NEW YORK (AP) — New York’s attorney general sued the National Rifle Association on Thursday, seeking to put the powerful gun advocacy organization out of business over allegations that high-ranking executives diverted millions of dollars for lavish personal trips, no-show contracts for associates and other questionable expenditures.

Attorney General Letitia James’ lawsuit, filed in state court in Manhattan after an 18-month investigation, highlighted misspending and self-dealing allegations that have roiled the NRA and its longtime leader, Wayne LaPierre, in recent years — from hair and makeup for his wife to a $17 million post-employment contract for himself.

Simultaneously, the Washington, D.C., attorney general sued the NRA Foundation, a charitable arm of the organization designed to provide programs for firearm safety, marksmanship and hunting safety, accusing it of diverting funds to the NRA to help pay for lavish spending by its top executives.

The troubles, which James said were long cloaked by loyal lieutenants and a pass-through payment arrangement with a vendor, started to come to light as the NRA’s deficit piled up and it struggled to find its footing after a spate of mass shootings eroded support for its pro-gun agenda. The organization went from a nearly $28 million surplus in 2015 to a $36 million deficit in 2018.

James, a Democrat, argued that the organization’s prominence and cozy political relationships had lulled it into a sense of invincibility and enabled a culture where non-profit rules were routinely flouted and state and federal laws were violated. Even the NRA’s own bylaws and employee handbook were ignored, she said.

“The NRA’s influence has been so powerful that the organization went unchecked for decades while top executives funneled millions into their own pockets,” James said in a statement announcing the lawsuit. “The NRA is fraught with fraud and abuse, which is why, today, we seek to dissolve the NRA, because no organization is above the law.”

NRA President Carolyn Meadows said the group was counter-suing the New York attorney general’s office, setting the stage for a drawn-out legal battle that could last for years. “It’s a transparent attempt to score political points and attack the leading voice in opposition to the leftist agenda,’ Meadows said in a statement.

James is taking aim at the NRA after her office last year dismantled President Donald Trump’s charitable foundation and fined him $2 million to settle allegations he used donations meant for worthy causes to further his own business and political interests. Though it is headquarters in Virginia, the NRA was chartered as a non-profit in New York in 1871 and continues to be incorporated in the state.

The Washington, D.C., attorney general has been investigating the NRA Foundation for more than a year. It said its investigation determined that low membership and lavish spending left the NRA with financial problems and so it exploited the foundation to remain afloat. It offered as an example two $5 million loans that the NRA Foundation board approved in 2017 and 2018 despite the NRA’s financial problems, and then repeatedly granted requests to extend and modify the loan.

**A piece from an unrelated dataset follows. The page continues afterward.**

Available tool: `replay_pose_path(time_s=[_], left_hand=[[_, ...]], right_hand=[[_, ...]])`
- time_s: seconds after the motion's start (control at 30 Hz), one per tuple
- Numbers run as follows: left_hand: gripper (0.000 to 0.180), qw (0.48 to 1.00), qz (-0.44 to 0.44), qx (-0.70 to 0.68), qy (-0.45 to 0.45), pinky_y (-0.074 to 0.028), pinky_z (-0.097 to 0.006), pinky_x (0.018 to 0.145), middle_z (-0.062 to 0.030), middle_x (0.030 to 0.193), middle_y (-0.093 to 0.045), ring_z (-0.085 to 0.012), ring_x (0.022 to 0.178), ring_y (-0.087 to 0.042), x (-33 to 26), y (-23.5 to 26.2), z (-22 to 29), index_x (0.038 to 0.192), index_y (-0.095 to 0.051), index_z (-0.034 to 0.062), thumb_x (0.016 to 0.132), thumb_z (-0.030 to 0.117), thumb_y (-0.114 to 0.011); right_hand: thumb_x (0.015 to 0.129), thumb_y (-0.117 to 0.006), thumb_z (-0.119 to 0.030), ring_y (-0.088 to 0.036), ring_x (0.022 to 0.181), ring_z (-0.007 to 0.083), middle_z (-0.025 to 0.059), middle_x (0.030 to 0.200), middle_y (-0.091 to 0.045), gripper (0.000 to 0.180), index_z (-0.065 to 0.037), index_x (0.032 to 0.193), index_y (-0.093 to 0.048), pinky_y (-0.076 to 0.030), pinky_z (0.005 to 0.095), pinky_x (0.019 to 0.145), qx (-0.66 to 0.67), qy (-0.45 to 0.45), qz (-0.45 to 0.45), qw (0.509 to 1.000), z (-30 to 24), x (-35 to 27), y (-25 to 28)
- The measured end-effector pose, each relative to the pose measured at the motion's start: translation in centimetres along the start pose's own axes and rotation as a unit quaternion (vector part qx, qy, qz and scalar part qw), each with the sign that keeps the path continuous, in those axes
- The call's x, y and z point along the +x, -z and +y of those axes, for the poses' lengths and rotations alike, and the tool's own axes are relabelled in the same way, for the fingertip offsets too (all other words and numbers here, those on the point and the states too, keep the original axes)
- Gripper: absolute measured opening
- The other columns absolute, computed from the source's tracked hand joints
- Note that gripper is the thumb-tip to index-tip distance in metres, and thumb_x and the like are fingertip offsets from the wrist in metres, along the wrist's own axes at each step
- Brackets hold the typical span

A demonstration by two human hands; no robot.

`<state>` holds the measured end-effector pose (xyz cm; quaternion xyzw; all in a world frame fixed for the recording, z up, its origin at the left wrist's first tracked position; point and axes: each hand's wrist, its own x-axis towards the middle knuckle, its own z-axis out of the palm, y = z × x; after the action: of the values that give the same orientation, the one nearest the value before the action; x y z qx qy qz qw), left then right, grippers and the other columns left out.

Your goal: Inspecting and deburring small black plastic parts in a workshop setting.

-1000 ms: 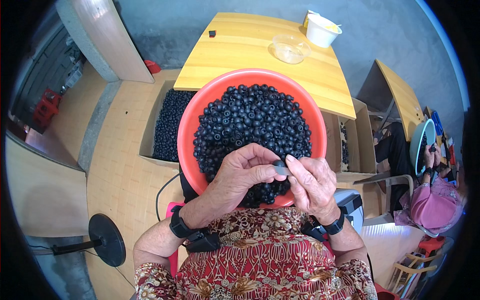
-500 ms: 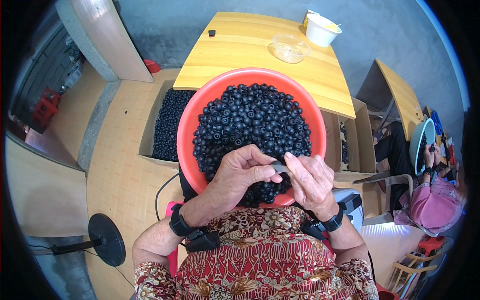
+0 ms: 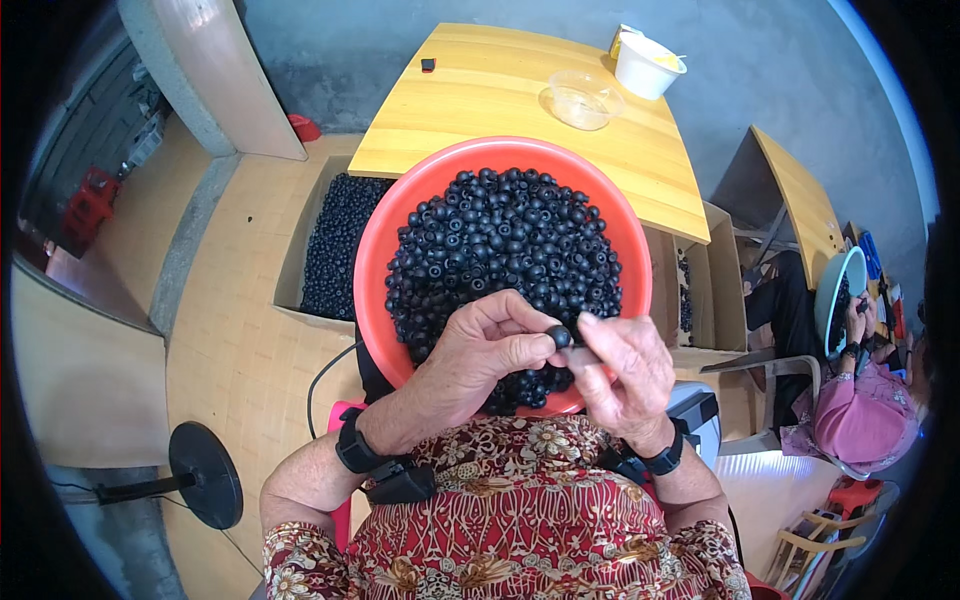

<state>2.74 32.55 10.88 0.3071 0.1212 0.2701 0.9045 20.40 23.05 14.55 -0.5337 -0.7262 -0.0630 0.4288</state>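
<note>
A red basin (image 3: 641, 255) sits in front of me, heaped with black round pieces (image 3: 510, 235); many show a hole, like beads. Over the near part of the heap, my left hand (image 3: 485, 348) pinches one black bead-like piece (image 3: 559, 336) between thumb and fingertips. Close beside it, my right hand (image 3: 634, 375) is closed on a small flat grey blade (image 3: 580, 356), whose end is at or near the piece. The blade is blurred, and I cannot tell whether it touches.
Behind the basin stands a wooden table (image 3: 470, 90) with a clear bowl (image 3: 585, 100) and a white tub (image 3: 648, 66). Cardboard boxes (image 3: 345, 245) (image 3: 722, 285) flank the basin. A black round stand base (image 3: 206, 475) is on the left floor. Another person (image 3: 865, 415) works at right.
The black piece now shows more fully at my left fingertips. My right hand has shifted slightly down and right, tilting with the blade.
</note>
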Motion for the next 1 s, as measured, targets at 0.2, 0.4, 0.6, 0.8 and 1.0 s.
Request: replay_pose_path(time_s=[0.2, 0.4, 0.6, 0.8, 1.0], left_hand=[[0.010, 0.999, 0.025, 0.026, 0.019, -0.056, -0.030, 0.089, -0.0039, 0.103, -0.072, -0.0130, 0.097, -0.069, 0.1, 0.2, -0.5, 0.101, -0.067, 0.0072, 0.092, 0.005, -0.072], [0.009, 0.999, 0.023, -0.008, 0.041, -0.057, -0.030, 0.088, -0.0046, 0.101, -0.072, -0.0125, 0.095, -0.069, 0.0, 0.2, -0.2, 0.100, -0.067, 0.0070, 0.093, 0.006, -0.072], [0.010, 0.999, 0.021, -0.008, 0.038, -0.057, -0.030, 0.088, -0.0043, 0.101, -0.072, -0.0122, 0.095, -0.069, 0.1, 0.2, -0.3, 0.101, -0.067, 0.0072, 0.093, 0.007, -0.072], [0.011, 0.999, 0.020, -0.008, 0.035, -0.057, -0.030, 0.087, -0.0043, 0.101, -0.072, -0.0121, 0.095, -0.069, 0.2, 0.5, -0.5, 0.102, -0.066, 0.0077, 0.093, 0.008, -0.073], [0.010, 0.995, 0.063, 0.064, 0.032, -0.057, -0.032, 0.087, -0.0075, 0.100, -0.073, -0.0150, 0.094, -0.070, 0.4, 0.3, 1.0, 0.101, -0.066, 0.0056, 0.093, 0.001, -0.069]], right_hand=[[0.066, -0.079, 0.002, -0.060, 0.069, 0.0212, 0.0068, 0.090, -0.065, 0.048, -0.003, 0.113, -0.074, -0.049, 0.0326, 0.059, -0.028, 0.029, -0.045, 0.998, -0.1, 0.0, 0.1], [0.066, -0.081, -0.001, -0.058, 0.068, 0.0181, 0.0042, 0.092, -0.064, 0.049, -0.004, 0.114, -0.074, -0.047, 0.0310, 0.056, -0.055, 0.071, -0.040, 0.995, 0.0, -0.1, 0.1], [0.066, -0.081, -0.002, -0.058, 0.069, 0.0187, 0.0044, 0.093, -0.064, 0.049, -0.005, 0.115, -0.073, -0.047, 0.0312, 0.057, -0.043, 0.055, -0.043, 0.997, 0.1, -0.1, 0.0], [0.063, -0.078, -0.002, -0.059, 0.069, 0.0204, 0.0059, 0.093, -0.064, 0.047, -0.005, 0.110, -0.073, -0.048, 0.0326, 0.058, -0.040, 0.050, -0.044, 0.997, 0.2, -0.2, -0.2], [0.067, -0.075, -0.001, -0.062, 0.071, 0.0230, 0.0079, 0.090, -0.065, 0.038, -0.005, 0.105, -0.072, -0.049, 0.0346, 0.061, -0.017, 0.038, -0.050, 0.998, 0.6, -0.5, -0.2]])
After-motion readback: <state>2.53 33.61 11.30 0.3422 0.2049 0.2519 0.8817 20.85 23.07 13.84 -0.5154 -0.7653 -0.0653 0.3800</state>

“Charitable organizations function as public trusts — and District law requires them to use their funds to benefit the public, not to support political campaigns, lobbying, or private interests,” Washington Attorney General Karl Racine said in a news release. “With this lawsuit, we aim to recover donated funds that the NRA Foundation wasted.”

The New York lawsuit also named LaPierre and three other current and former executives as defendants: corporate secretary and general counsel John Frazer, retired treasurer and chief financial officer Wilson Phillips, and LaPierre’s former chief of staff Joshua Powell. While the lawsuit accuses all four men of wrongdoing and seeks fines and remuneration, none of them have been charged with a crime.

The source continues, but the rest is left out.